The only fly in the ointment, carrying over from the first time Motor1.com sampled the N Line, is a lack of traction on corner exit. In tight bends, the inside front tire lights up like a flint fire starter with any throttle application, resulting in some unfortunate post-apex understeer – a mechanical limited-slip differential would do wonders here, but even Hyundai’s brake-based system could do better. Except for that little snafu, the Sonata N Line is an absolute delight on a twisty road, particularly one with sweeping turns that help hide its tractive shortcomings.

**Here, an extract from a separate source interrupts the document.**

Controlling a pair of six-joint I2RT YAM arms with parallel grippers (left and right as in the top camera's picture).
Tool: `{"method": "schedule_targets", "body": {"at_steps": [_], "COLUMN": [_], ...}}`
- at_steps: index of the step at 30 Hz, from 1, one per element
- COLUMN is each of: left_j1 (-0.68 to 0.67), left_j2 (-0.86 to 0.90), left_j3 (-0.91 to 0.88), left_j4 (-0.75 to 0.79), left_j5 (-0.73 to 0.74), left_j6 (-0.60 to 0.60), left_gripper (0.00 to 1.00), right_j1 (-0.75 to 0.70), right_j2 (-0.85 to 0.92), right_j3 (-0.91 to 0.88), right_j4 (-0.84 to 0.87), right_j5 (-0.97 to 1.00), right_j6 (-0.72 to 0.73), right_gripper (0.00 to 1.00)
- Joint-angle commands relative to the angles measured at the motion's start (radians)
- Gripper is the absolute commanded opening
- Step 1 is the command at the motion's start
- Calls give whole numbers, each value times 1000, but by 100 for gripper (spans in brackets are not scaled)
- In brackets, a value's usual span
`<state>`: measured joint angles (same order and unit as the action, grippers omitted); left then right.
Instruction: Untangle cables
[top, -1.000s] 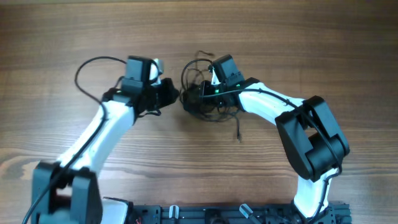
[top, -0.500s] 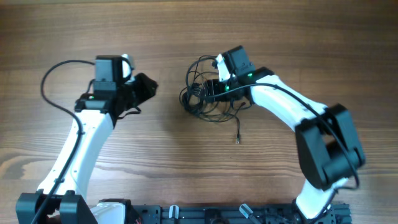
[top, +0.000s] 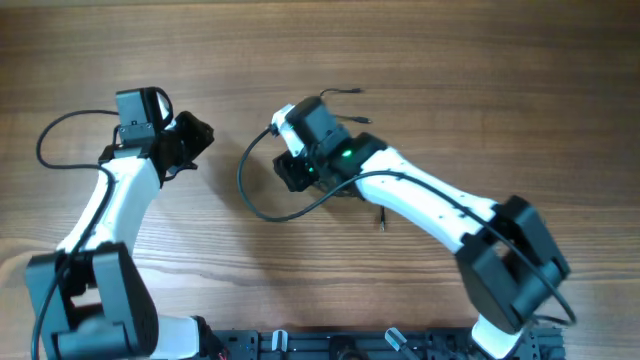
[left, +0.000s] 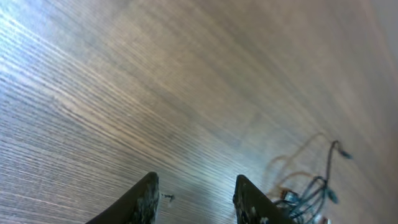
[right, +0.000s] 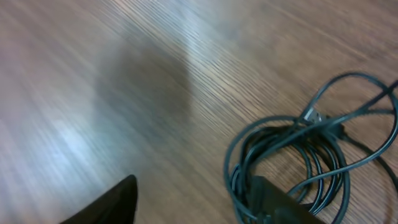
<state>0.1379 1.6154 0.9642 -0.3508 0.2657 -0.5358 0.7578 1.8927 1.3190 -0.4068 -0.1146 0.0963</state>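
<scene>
Black fingers of the right hand (right: 193, 208) stand spread over bare wood. The one at 4 o'clock overlaps the loosely coiled thin black cables (right: 292, 149); whether they touch is unclear. Overhead, its arm (top: 420, 195) hides most of that bunch. At 9 o'clock, well apart, the left hand (left: 196, 199) is spread and empty above the brown wood-grain counter (top: 450, 60), its finger bases cut off.

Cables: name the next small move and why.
Probably shift the right end effector toward the cables and close on an outer loop: its jaws stand open and empty, with the coil bunched beside one finger.
</scene>
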Motion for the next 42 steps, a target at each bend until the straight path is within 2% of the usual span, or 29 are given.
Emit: {"method": "schedule_targets", "body": {"at_steps": [1, 6, 9, 10, 11, 13, 16, 19, 22, 25, 28, 32, 35, 37, 39, 42], "left_j1": [5, 5, 5, 5, 5, 5, 5, 5, 5, 5, 5, 4, 3, 3, -3, -25], "left_j2": [36, 37, 37, 37, 37, 37, 37, 37, 37, 37, 37, 45, 67, 80, 93, 108], "left_j3": [11, 11, 11, 11, 11, 11, 11, 11, 11, 11, 11, 11, 11, 11, 11, 11], "left_j4": [17, 37, 37, 38, 40, 41, 41, 47, 55, 64, 92, 114, 121, 144, 169, 201], "left_j5": [-5, 4, 6, 6, 6, 6, 12, 85, 141, 233, 404, 539, 597, 684, 760, 840], "left_j6": [4, 3, 0, 0, 0, 0, 1, 25, 62, 113, 167, 166, 165, 161, 158, 89], "left_gripper": [43, 46, 48, 48, 49, 50, 51, 53, 56, 55, 55, 52, 51, 51, 55, 59], "right_j1": [2, 2, 2, 2, 2, 2, 0, -21, -73, -124, -206, -307, -330, -329, -329, -329], "right_j2": [103, 177, 196, 196, 190, 164, 110, 63, 52, 52, 52, 52, 52, 52, 52, 52], "right_j3": [3, 3, 3, 3, 3, 3, 3, 3, 3, 3, 3, 3, 3, 3, 3, 3], "right_j4": [2, 23, 42, 45, 49, 50, 60, 77, 112, 118, 177, 320, 350, 355, 365, 411], "right_j5": [115, 116, 119, 119, 118, 119, 119, 63, -145, -255, -431, -713, -758, -757, -761, -831], "right_j6": [0, 34, 35, 35, 35, 36, 72, 145, 145, 177, 286, 432, 457, 469, 526, 627], "right_gripper": [52, 49, 31, 18, 10, 4, 4, 4, 4, 4, 4, 4, 4, 4, 4, 4]}}
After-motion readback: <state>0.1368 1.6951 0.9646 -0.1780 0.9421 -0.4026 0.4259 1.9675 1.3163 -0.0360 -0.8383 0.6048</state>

All Sonatas come standard with automatic emergency braking, adaptive cruise control, lane centering, lane departure prevention, and sharp LED headlights with automatic high beams. Additionally, the N Line also gets blind spot monitoring (a mirror-mounted warning light and a camera display in the digital gauge cluster) and Highway Drive Assist, which integrates lane centering and adaptive cruise in one package, and it also proactively slows the car slightly before entering a freeway curve. The driver-assist technology works well in most conditions, matching the sophistication of the Honda and Mazda and exceeding that of the Toyota.
With a combined fuel economy rating of 23 city, 33 highway, and 27 combined miles per gallon, the Sonata N Line isn’t much thirstier than the slightly more expensive Sonata Limited (30 combined). It’s also more efficient than the Honda Accord 2.0T Sport and Mazda6 Grand Touring 2.5 Turbo (26 mpg combined), and it absolutely walks away from the 23-mpg Toyota Camry TRD, what with its naturally aspirated 3.5-liter V6. Like those rivals (and unlike many of those aforementioned luxury cross-shops), the Sonata N Line can run on regular fuel. We saw about 22 mpg in our week of aggressive, sporty driving.

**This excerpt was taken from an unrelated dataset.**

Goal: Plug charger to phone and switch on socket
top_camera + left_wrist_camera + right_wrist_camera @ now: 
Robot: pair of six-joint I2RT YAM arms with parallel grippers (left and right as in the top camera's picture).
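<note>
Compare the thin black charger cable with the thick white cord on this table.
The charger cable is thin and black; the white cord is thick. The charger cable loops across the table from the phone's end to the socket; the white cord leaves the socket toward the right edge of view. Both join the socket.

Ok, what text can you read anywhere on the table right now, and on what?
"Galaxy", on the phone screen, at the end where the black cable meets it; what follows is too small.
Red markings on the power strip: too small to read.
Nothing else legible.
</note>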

The 2021 Hyundai Sonata N Line starts at $33,300, with two options: $200 summer tires, which this tester had, and $400 premium paint, which it did not. A $1,005 destination charge brought my Stormy Sea Blue N Line to $34,505. For the amount of performance and luxury on offer, that seems to be a good deal to me (although my dream N Line would wear the extra-charge Glowing Yellow paint). It also makes the pricier Sonata Limited superfluous, unless you really want a surround-view monitor and ventilated seats. The N Line is a bit more expensive than its competitive set, the rest of which start at less than $33,000 before options and destination.
However, while the Honda and Mazda feel like merely very nice family sedans and the Camry TRD is overly boy-racere without actually adding much performance, the Hyundai Sonata N Line is a proper sporty car that just so happens to carry four adults and lots of stuff in comfort. Spending the extra $1,000 or so on a Sonata N Line should be a no-brainer for anyone who loves driving but needs practicality. And on the other side of the coin (pun intended), the Sonata offers massive cost savings, but few sacrifices, to those willing to forego a luxury badge on their sport sedans. The N Line is a vehicle that really punches above its weight.